Candidate for Director-at-Large

Elizabeth Lund , MSN, RN
Executive Director, Tennessee State Board of Nursing

Director-at-Large Responsibilities:

  • Serves as a representative of all member boards
  • Transacts the business and affairs, and acts on behalf of NCSBN 

Describe all relevant professional, regulatory and community experience. 

My regulatory experience began thirty-three years ago when I was appointed executive director of the Tennessee Board of Nursing after nine years in academic nursing. I took the first opportunity to volunteer for an NCSBN Committee, appointed to the Bylaws Committee where I served six years, four as chair. During that tenure, the committee accomplished the first comprehensive revision of the bylaws that positioned NCSBN to more nimbly respond to changing environments, allowing greater participation by members through special committees. Later I chaired the Regulation Subcommittee that examined the existing model of nursing regulation. After considering such models as a federal/national model and “fast” endorsement, the committee proposed a new mutual recognition model, beginning the journey that led to the interstate nurse licensure compact. Later, I chaired the Anniversary Planning Committee which started the tradition of an evening gala event that has served as a cherished model for subsequent anniversary celebrations. I have served on all the subsequent anniversary committees. Other committee service includes the Finance Committee, Awards Panel and co-lead of the executive officer group. More recently, I chaired the Executive Officer Succession Resource committee which produced a flexible online toolkit that has been used successfully by a number of boards to assist with leadership transition. I have volunteered as a mentor for many executive officers. I served as treasurer of the executive committee of the Nurse Licensure Compact Administrators and a member of the e-NLC Workgroup. In 2015, I was honored to be awarded the Meritorious Service Award. Currently, I serve on the NCSBN Board of Directors as a Director-at-Large and serve as liaison to the Standards Development Committee.

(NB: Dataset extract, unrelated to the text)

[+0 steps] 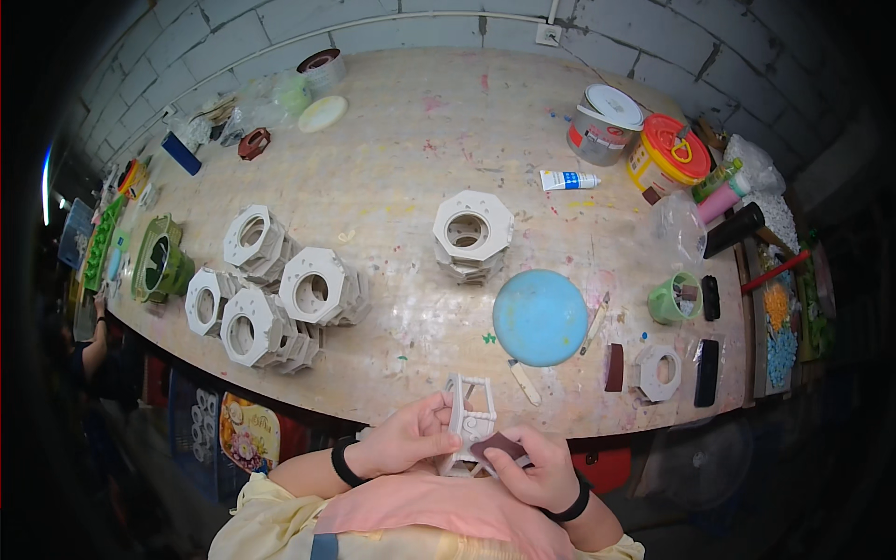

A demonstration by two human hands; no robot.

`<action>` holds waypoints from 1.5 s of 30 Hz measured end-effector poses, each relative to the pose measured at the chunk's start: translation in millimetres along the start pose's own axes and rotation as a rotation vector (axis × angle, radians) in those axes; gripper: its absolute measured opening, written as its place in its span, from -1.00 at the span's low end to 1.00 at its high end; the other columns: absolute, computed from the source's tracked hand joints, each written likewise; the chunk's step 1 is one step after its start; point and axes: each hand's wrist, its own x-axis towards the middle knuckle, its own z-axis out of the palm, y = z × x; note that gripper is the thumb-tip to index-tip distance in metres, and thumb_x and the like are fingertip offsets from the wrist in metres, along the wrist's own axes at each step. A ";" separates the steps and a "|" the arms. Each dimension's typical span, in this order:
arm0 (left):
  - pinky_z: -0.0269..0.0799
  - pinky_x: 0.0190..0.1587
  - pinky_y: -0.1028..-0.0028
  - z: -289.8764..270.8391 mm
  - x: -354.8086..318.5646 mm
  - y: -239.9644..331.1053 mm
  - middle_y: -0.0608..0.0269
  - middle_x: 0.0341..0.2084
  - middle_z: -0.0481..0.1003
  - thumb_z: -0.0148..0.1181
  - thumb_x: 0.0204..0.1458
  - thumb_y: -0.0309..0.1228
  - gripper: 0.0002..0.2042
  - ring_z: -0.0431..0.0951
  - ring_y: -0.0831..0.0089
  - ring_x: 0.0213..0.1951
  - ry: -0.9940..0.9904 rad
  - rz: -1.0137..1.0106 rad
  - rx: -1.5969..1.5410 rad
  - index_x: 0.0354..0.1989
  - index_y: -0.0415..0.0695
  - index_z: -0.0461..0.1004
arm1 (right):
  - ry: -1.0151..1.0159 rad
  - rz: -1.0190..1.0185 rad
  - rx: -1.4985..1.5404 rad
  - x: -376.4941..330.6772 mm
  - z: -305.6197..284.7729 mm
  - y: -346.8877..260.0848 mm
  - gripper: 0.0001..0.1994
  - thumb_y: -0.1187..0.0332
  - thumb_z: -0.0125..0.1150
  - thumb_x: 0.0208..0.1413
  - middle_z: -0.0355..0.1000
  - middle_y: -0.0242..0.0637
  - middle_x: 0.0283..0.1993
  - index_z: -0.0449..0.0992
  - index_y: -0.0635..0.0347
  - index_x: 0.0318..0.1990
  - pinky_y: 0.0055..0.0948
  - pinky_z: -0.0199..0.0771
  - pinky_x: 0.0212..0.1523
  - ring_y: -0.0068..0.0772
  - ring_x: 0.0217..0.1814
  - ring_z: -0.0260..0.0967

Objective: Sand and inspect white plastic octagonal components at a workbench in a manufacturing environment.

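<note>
Off-white, openwork moulded frame with scrolled relief [478,425]: held in front of the torso at the near edge of the table, and the centre of the clock face used below. At 9 o'clock, the left hand [411,440] pinches the frame's side wall between thumb and fingers. At 4 o'clock, the right hand [539,469] pinches a thin, dark-brown, flat sheet [497,448] between thumb and fingers; the sheet appears to touch the lower part of the frame, though the fingers partly hide the contact. Dark bands encircle both wrists.

Farther out, on the pale, paint-flecked wooden table [392,187], a cream-handled tool [525,383] lies near the frame toward 2 o'clock, with a round, light-blue disc [540,318] at 1 o'clock. Also at 2 o'clock are a reddish-brown rectangular strip [613,368] and, beyond it, a light-green cup [665,304]. Between 2 and 3 o'clock lies an off-white octagonal ring [646,375]. At 12 o'clock stands an off-white octagonal openwork piece with a round opening [497,235]; at 10 o'clock, similar pieces [350,289] form a close cluster.
</note>
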 end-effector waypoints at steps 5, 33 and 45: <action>0.33 0.00 0.42 -1.0 -0.3 1.8 0.08 -0.07 0.35 0.15 -0.02 -0.48 -0.49 0.41 0.39 -0.05 -0.002 -0.035 0.003 0.09 -0.28 0.07 | 0.284 0.009 -0.210 6.9 -1.0 5.0 -0.86 0.45 0.20 -0.07 0.43 -0.21 -0.56 0.43 0.30 -0.35 -0.52 0.35 -0.58 -0.40 -0.59 0.42; 0.42 -0.19 0.55 6.9 -3.2 3.5 0.10 -0.08 0.34 0.09 0.00 -0.56 -0.52 0.45 0.52 -0.16 -0.037 -0.026 0.089 0.09 -0.26 0.06 | 0.110 -0.006 -0.010 7.5 11.1 -6.9 -0.83 0.50 0.21 -0.08 0.45 -0.14 -0.51 0.40 0.32 -0.31 -0.50 0.38 -0.53 -0.32 -0.54 0.44; 0.38 -0.09 0.52 2.8 -2.7 0.3 0.08 -0.07 0.31 0.02 0.01 -0.64 -0.59 0.42 0.45 -0.09 -0.053 -0.034 0.059 0.04 -0.26 0.07 | 0.384 -0.032 -0.267 14.9 2.2 3.5 -0.79 0.50 0.17 -0.06 0.43 -0.07 -0.49 0.38 0.34 -0.23 -0.43 0.40 -0.51 -0.20 -0.52 0.43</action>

What is your perspective regarding the following issues affecting nursing regulation?

  1. Borderless health care delivery
    Partnerships with national and international colleagues heighten our appreciation that we share the common goal to deliver health care more safely and efficiently irrespective of borders. We recognize the value in congruent standards that flow from and are consistent with our overarching statutes and rules. Importantly we share knowledge, experience and resources and gain synergy from our efforts. As nursing regulators we face challenges to occupational licensure itself. It is imperative that we cross both physical and professional borders to make an evidenced case for professional licensing that can meet our common purpose to protect the public.
  2. Regulation of nursing education 
    With a continuing rise in schools struggling to achieve their mission and boards challenged to regulate from an evidence informed base, it is vital to foster research efforts comparable in quality and usefulness to the landmark NCSBN Simulation Study. I support NCSBN’s current nursing education study to identify evidence-based red flags and regulatory quality indicators. The results will provide much needed data to support school approval processes and reduce reliance on NCLEX pass rates as a sole measurement of education quality.
  3. The role of regulation in evolving scopes of practice 
    Nursing regulation has an ethical duty to support the provision of care by those qualified at every point along the caregiver continuum when grounded by sound evidence. Studies demonstrate that APRNs provide care equivalent to that of physicians. RNs and LPN/LVNs must be more effectively utilized to practice to the full scope of their education, harnessing the capabilities of these licensees to participate more fully in improving health outcomes. We must critically examine traditional models and build safe models for our burgeoning population of patients, many of whom would prefer to receive care at home or electronically.

Please describe a strategy or activity to increase participation in the leadership of the organization.

First, I believe that leadership in NCSBN does not equate with elected office; however, the goal to serve in an elected capacity is facilitated by taking full advantage of the leadership development opportunities available. One opportunity is committee membership. It is encouraging that members wish to participate in committees and my observation is there are ever more qualified members. Members report that it is frustrating to desire to serve and not be selected for limited slots on committees. These committees provide leadership opportunities that serve as a foundation for elected office. I suggest developing an open ended leadership inventory of members to form a database of willing members and their expertise. The inventory database has potential to level the playing field between new members seeking opportunity and those experienced leaders whose expertise is well known. Members would be encouraged to register in the database and these interested volunteers could form an identified group for leadership promotion activities. The inventory database would serve as a resource to match qualified applicants when leadership opportunities arise. Being elected to and serving on the Board of Directors is an honor. Experience in a broad array of NCSBN activities, committees as well as attendance and participation in meetings and conferences, provides invaluable leadership preparation and opportunity.